### EXERCISE DIRECTIONS
Which lines of the entries below run from the one holding "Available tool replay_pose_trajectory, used" to the one holding "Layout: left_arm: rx", inclusive? Set down exactly those lines and no others.

[Dataset records]
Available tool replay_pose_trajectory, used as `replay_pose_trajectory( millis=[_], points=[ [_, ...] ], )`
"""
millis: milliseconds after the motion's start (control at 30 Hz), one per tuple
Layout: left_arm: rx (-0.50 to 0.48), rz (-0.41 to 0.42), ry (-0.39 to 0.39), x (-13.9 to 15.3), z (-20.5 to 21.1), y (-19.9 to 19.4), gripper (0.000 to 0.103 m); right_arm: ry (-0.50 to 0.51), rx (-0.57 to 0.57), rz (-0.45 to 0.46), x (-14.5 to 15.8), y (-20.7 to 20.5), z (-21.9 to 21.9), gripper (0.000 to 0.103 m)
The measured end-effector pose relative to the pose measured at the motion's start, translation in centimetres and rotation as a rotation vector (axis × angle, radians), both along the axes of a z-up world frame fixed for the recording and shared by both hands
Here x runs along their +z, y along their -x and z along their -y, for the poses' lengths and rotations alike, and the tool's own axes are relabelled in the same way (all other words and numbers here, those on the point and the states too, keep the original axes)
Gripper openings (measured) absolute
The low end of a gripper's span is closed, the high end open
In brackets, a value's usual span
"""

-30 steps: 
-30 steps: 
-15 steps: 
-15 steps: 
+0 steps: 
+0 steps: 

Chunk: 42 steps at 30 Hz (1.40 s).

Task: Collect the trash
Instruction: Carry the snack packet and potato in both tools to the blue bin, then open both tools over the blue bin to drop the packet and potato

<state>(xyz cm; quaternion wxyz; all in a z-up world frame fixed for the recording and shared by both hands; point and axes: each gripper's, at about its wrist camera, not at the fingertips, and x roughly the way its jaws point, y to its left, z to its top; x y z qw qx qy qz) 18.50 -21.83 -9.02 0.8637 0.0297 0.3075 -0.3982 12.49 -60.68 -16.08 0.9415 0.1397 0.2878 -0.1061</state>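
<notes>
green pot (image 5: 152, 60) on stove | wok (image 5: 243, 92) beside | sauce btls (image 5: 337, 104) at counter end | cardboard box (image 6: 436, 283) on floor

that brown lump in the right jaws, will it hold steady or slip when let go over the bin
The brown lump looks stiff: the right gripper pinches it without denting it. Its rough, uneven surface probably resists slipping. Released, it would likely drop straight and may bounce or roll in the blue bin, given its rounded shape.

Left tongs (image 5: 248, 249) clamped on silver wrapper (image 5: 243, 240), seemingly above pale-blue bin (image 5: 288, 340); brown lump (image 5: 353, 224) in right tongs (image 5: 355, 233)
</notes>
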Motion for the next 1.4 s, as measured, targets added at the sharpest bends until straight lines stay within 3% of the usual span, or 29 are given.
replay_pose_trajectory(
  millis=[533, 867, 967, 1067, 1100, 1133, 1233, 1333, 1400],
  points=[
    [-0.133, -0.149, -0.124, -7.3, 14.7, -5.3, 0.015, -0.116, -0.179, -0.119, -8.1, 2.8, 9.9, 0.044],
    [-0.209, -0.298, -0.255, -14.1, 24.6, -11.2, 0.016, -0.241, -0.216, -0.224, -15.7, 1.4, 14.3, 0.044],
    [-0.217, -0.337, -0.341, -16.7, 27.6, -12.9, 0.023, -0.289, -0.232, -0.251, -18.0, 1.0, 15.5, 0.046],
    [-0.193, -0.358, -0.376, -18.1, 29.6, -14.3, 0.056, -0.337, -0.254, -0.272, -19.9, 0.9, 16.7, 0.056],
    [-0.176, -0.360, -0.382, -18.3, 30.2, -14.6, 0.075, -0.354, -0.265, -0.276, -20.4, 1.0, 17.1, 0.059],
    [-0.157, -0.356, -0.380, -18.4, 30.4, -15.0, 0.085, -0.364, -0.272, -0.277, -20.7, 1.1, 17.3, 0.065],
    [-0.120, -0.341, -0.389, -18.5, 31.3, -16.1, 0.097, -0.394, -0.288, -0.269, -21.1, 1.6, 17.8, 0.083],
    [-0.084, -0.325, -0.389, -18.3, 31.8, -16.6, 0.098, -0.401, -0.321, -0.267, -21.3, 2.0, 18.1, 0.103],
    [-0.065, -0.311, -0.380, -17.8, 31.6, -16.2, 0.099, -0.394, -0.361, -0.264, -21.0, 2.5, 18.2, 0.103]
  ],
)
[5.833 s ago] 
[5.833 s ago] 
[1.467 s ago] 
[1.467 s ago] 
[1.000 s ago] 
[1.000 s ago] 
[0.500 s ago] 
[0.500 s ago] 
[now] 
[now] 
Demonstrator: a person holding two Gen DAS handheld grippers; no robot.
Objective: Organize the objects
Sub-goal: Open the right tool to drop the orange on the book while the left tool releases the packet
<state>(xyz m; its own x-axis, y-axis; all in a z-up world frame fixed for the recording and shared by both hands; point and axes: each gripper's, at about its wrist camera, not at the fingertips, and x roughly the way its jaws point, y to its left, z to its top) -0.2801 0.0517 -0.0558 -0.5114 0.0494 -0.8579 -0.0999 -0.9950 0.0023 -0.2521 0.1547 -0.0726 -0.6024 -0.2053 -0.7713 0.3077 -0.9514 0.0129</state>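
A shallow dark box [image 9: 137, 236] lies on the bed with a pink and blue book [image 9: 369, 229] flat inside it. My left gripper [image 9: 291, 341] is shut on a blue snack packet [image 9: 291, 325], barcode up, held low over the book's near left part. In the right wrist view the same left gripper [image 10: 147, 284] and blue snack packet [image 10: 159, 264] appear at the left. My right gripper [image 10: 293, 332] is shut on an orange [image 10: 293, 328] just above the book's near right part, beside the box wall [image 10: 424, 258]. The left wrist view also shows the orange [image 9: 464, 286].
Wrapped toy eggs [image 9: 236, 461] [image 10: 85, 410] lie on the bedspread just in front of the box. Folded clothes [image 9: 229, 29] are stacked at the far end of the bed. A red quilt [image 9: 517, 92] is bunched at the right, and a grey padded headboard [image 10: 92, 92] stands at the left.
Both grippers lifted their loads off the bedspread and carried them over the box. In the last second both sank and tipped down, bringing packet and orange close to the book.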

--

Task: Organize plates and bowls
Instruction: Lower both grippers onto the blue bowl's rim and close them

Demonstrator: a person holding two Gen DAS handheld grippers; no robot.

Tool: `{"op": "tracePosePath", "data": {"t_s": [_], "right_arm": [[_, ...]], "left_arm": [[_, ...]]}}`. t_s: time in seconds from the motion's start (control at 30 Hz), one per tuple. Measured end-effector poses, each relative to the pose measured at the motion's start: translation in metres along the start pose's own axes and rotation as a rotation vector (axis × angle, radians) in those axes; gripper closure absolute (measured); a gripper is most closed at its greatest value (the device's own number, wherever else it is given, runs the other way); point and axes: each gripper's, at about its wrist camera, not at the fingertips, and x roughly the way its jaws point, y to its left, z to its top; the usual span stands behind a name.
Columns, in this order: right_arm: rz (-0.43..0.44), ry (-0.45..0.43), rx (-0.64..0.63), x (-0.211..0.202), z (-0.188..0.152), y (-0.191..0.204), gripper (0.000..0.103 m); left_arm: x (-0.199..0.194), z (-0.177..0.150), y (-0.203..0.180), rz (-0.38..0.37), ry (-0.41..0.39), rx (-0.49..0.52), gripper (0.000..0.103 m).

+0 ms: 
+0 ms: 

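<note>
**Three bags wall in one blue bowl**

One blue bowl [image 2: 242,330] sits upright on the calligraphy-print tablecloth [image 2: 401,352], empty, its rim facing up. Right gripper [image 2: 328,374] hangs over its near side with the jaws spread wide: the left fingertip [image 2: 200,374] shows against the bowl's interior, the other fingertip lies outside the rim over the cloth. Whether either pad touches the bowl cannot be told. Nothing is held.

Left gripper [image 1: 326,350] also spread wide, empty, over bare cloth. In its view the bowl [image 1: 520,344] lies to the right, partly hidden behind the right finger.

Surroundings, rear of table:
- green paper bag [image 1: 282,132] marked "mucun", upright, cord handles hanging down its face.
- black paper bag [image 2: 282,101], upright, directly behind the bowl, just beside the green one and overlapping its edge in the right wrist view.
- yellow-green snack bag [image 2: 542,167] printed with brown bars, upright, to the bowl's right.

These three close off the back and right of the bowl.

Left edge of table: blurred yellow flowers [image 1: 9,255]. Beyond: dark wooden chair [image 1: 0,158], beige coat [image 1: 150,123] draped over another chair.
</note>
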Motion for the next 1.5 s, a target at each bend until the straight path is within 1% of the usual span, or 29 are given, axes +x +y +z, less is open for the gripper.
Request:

### COMPLETED EXERCISE
Available tool replay_pose_trajectory, used as `replay_pose_trajectory( millis=[_], points=[ [_, ...] ], )`
"""
millis: milliseconds after the motion's start (control at 30 Hz), one per tuple
Layout: left_arm: rx (-0.50 to 0.48), rz (-0.41 to 0.42), ry (-0.39 to 0.39), x (-13.9 to 15.3), z (-20.5 to 21.1), y (-19.9 to 19.4), gripper (0.000 to 0.103 m); right_arm: ry (-0.50 to 0.51), rx (-0.57 to 0.57), rz (-0.45 to 0.46), x (-14.5 to 15.8), y (-20.7 to 20.5), z (-21.9 to 21.9), gripper (0.000 to 0.103 m)

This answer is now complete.